*** ENTRIES SUPPLIED Section Begins ***

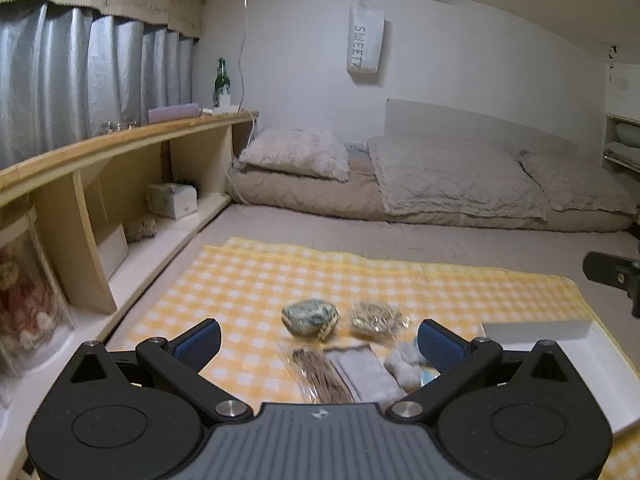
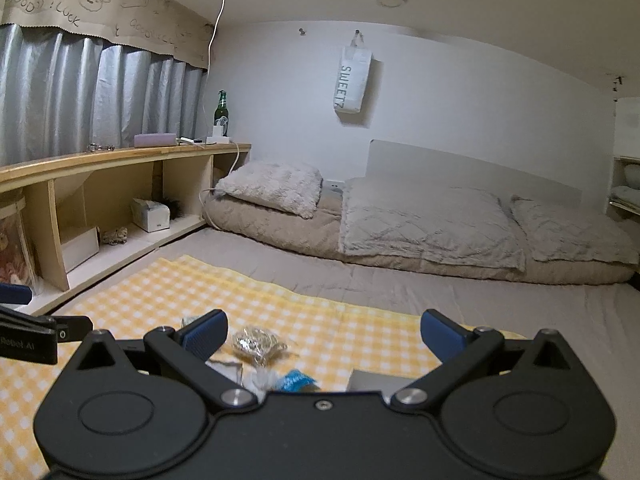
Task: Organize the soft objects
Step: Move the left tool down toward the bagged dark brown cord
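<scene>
Several small soft items lie on a yellow checked cloth (image 1: 248, 280). In the left wrist view a green-grey bundle (image 1: 309, 317) and a clear bag of pale tangled stuff (image 1: 376, 318) sit ahead of my left gripper (image 1: 318, 340). A bag of brown strands (image 1: 320, 376), a grey packet (image 1: 368, 372) and white cotton (image 1: 404, 360) lie between its open jaws. My right gripper (image 2: 324, 332) is open and empty above the cloth (image 2: 340, 328). The clear bag (image 2: 256, 342), a blue wrapper (image 2: 296, 380) and white fluff (image 2: 262, 378) lie below it.
A white tray (image 1: 580, 360) sits on the cloth at the right. A wooden shelf unit (image 1: 120, 160) runs along the left wall with a tissue box (image 1: 172, 200) and a green bottle (image 1: 221, 80). Bedding with a fluffy pillow (image 1: 296, 152) lies behind.
</scene>
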### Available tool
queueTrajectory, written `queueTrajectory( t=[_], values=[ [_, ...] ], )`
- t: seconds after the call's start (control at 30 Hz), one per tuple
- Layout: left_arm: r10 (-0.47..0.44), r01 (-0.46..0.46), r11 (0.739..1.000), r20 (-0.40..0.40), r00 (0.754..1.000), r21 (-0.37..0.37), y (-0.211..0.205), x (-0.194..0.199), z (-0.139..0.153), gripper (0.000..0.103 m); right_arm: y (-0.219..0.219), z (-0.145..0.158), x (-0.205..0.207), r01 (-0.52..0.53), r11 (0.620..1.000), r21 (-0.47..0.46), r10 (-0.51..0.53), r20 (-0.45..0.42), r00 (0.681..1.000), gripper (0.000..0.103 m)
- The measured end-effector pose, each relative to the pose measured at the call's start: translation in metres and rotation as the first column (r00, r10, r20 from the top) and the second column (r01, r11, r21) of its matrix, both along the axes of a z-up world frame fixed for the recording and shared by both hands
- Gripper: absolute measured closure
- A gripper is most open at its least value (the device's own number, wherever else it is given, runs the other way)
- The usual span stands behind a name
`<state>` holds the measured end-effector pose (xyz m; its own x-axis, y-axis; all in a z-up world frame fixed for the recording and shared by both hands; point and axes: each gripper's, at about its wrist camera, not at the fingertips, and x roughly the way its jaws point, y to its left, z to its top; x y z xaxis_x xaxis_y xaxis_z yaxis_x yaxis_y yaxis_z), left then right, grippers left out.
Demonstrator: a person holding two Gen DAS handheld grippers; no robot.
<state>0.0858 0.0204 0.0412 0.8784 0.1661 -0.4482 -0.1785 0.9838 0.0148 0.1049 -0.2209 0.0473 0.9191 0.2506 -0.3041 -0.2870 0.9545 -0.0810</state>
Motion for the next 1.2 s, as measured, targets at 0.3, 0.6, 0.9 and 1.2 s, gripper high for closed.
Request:
queueTrajectory(
  t=[0.3,0.6,0.9,1.2],
  values=[
    [0.054,-0.051,0.997,-0.043,0.998,0.052,0.004,0.043,-0.022,0.0,0.019,0.005,0.067,0.009,1.0,-0.013,-0.009,-0.013,1.0,0.0],
    [0.064,-0.078,0.996,-0.293,0.954,-0.036,0.032,0.083,-0.074,0.0,0.026,-0.036,0.122,-0.009,0.999,0.034,0.014,-0.155,0.988,0.0],
    [0.098,-0.156,0.985,-0.487,0.868,-0.081,0.047,0.11,-0.121,0.0,0.058,-0.076,0.159,-0.039,0.996,0.082,0.064,-0.319,0.946,0.0],
    [-0.034,0.011,0.999,-0.465,0.885,-0.053,0.04,0.124,-0.134,0.0,0.092,-0.11,0.184,-0.096,0.987,0.128,0.144,-0.449,0.882,0.0]
  ],
)
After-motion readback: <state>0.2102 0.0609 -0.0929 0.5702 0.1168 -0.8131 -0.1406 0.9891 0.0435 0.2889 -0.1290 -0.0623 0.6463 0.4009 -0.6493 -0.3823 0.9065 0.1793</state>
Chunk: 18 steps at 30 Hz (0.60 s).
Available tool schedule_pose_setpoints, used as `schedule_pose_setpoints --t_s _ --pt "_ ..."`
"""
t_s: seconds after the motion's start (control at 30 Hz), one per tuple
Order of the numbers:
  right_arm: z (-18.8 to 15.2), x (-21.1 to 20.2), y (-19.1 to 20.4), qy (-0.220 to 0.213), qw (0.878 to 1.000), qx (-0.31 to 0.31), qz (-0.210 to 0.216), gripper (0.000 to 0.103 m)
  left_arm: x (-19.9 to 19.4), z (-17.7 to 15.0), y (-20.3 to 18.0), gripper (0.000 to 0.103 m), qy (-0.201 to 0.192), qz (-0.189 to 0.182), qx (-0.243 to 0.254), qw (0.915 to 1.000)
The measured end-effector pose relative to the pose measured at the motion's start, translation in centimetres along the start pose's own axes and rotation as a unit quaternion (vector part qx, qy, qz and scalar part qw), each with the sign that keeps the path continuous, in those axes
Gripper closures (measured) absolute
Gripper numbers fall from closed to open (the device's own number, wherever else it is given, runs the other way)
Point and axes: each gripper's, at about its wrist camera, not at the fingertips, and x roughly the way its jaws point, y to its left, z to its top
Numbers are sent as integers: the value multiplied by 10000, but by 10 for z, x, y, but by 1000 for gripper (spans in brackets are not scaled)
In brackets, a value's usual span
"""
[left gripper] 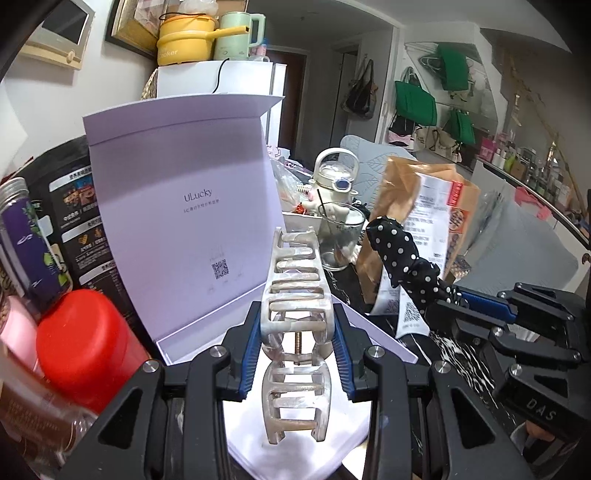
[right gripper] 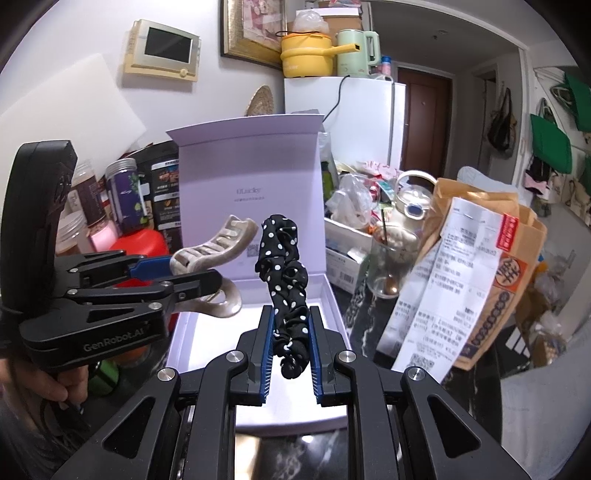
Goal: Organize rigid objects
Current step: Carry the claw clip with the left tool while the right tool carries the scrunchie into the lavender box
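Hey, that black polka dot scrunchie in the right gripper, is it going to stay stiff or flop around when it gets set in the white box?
The scrunchie is bunched, wrinkled fabric, so it is probably soft and will likely slump once released. The right gripper has squeezed it narrow, which suggests it compresses easily. It looks light and unlikely to roll in the box.

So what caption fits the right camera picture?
Right gripper holds a polka-dot scrunchie over the open white box.

White walls carry a wall panel and a framed picture. A white fridge stands near a dark door; green bags hang right, above the dark marbled tabletop.
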Motion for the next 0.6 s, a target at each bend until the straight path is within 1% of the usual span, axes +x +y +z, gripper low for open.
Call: schedule_pose_setpoints --t_s 0.23,0.5,0.6 --pt "5 28 -5 143 9999 56 63 86 30 5 11 68 137 123 -84 9998" --pt "0 61 -14 295 9993 162 166 86 62 0 24 68 494 237 -115 9984" --pt "-4 74 -17 436 9985 282 180 86 74 -4 26 68 622 330 -71 9975"
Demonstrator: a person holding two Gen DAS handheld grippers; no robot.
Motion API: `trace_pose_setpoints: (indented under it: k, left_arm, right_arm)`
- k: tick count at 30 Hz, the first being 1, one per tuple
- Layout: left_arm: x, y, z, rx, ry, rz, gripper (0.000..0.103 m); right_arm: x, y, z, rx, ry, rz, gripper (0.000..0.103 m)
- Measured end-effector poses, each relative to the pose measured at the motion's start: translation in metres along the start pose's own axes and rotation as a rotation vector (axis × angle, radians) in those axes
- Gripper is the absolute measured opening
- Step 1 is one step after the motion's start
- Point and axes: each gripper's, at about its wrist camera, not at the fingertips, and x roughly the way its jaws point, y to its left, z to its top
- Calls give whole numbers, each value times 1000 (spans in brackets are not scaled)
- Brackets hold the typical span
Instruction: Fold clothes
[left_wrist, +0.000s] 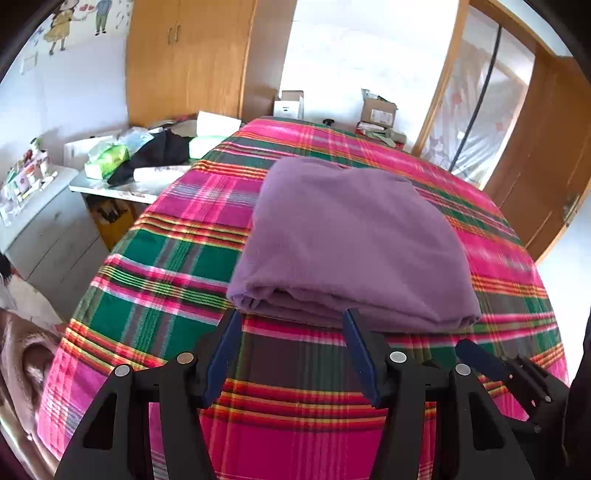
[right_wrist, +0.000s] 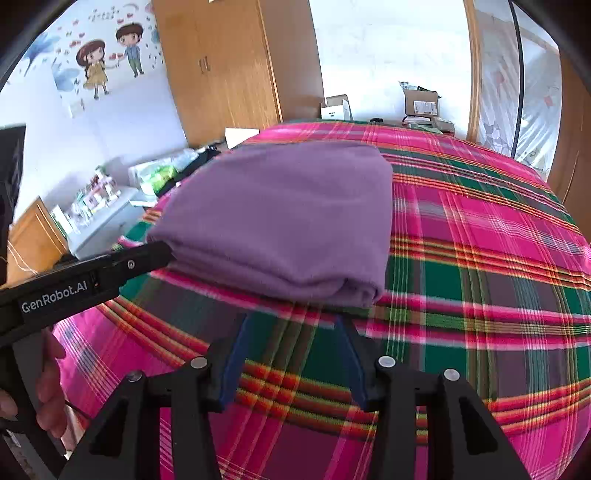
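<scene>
Already folded into a thick rectangle, the purple garment (left_wrist: 351, 236) lay on the plaid bedsheet (left_wrist: 177, 266). Left gripper (left_wrist: 291, 321) and right gripper (right_wrist: 291, 325) both stood open and empty at its near edge. Judged best: slide the lower fingers under all layers together, close evenly, then lift level.

Home bedroom, plaid-covered bed (left_wrist: 155, 258), wooden wardrobe (left_wrist: 188, 55)

A: Where's your right gripper (right_wrist: 291, 325)?
B: Jaws apart, nothing between them, just short of the folded purple garment (right_wrist: 280, 218) on your plaid bedspread (right_wrist: 480, 258).
A: And your left gripper (right_wrist: 162, 251)?
B: Tip touching the garment's near-left corner.
</scene>
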Motion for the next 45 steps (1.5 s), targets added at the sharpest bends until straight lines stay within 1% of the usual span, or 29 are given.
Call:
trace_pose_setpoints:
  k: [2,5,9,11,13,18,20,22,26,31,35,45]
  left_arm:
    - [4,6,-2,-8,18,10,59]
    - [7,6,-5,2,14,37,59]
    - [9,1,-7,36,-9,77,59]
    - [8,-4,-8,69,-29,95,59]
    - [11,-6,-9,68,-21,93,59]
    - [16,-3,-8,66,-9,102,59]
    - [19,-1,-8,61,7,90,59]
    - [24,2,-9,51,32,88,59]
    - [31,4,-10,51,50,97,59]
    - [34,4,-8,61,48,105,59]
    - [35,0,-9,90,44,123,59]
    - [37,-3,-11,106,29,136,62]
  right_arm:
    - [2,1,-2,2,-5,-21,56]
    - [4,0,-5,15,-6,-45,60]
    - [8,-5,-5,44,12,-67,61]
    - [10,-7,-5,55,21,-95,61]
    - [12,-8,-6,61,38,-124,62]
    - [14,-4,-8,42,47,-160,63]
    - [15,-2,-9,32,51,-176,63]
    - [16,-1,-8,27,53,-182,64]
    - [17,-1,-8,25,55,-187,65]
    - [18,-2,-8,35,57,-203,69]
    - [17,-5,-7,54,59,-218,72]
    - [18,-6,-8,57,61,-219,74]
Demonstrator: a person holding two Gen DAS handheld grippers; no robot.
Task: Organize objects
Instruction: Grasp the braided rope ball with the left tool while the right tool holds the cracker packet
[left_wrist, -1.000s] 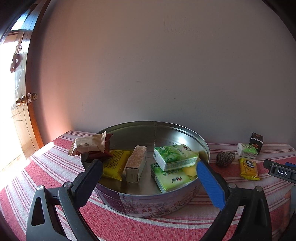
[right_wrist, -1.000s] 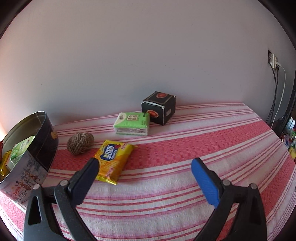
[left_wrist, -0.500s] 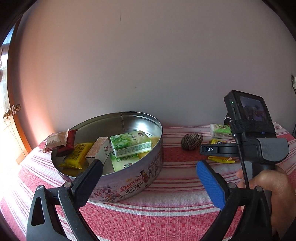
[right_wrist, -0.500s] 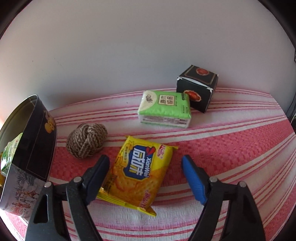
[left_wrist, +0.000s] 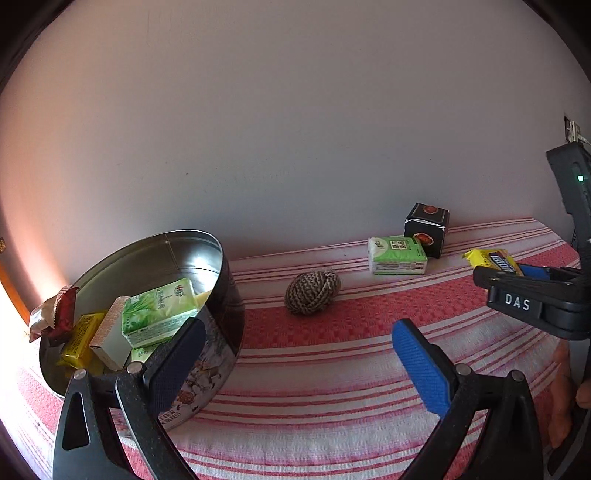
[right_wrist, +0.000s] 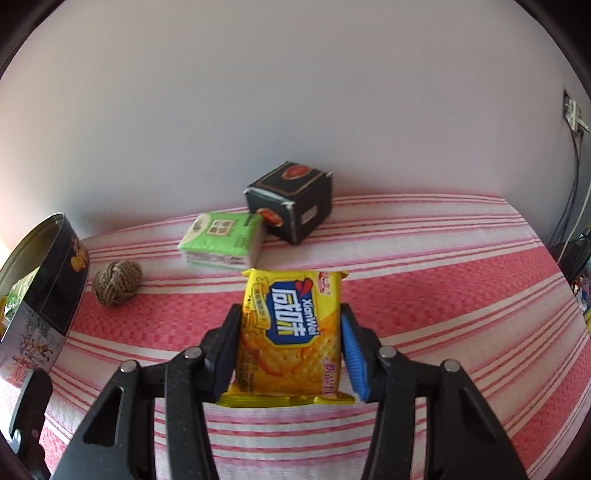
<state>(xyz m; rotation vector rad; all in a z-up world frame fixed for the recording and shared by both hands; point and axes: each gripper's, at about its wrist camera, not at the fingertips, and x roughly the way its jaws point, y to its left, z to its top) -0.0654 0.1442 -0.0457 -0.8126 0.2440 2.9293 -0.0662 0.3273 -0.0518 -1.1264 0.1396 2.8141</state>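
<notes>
striped cloth (right_wrist: 424, 266), one cracker packet (right_wrist: 291, 332)

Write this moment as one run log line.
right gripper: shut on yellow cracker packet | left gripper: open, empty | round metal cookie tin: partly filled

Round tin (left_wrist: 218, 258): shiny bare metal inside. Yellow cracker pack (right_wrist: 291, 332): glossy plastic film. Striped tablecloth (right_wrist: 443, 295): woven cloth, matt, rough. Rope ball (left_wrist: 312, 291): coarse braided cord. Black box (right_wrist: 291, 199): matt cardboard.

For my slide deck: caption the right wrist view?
Right gripper clamps yellow cracker packet above striped tablecloth.
</notes>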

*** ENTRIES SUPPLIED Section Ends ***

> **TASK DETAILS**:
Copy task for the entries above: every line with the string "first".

> **WRITTEN REPLY**:
- The measured end-effector pose, each relative to the pose measured at the call's start: translation in metres and rotation as the first column (r00, r10, r20 from the top) and the second column (r01, r11, r21) of its matrix, both along the axes of a z-up world frame fixed for the recording and shared by both hands
- k: tick count at 30 Hz, the first being 1, one per tuple

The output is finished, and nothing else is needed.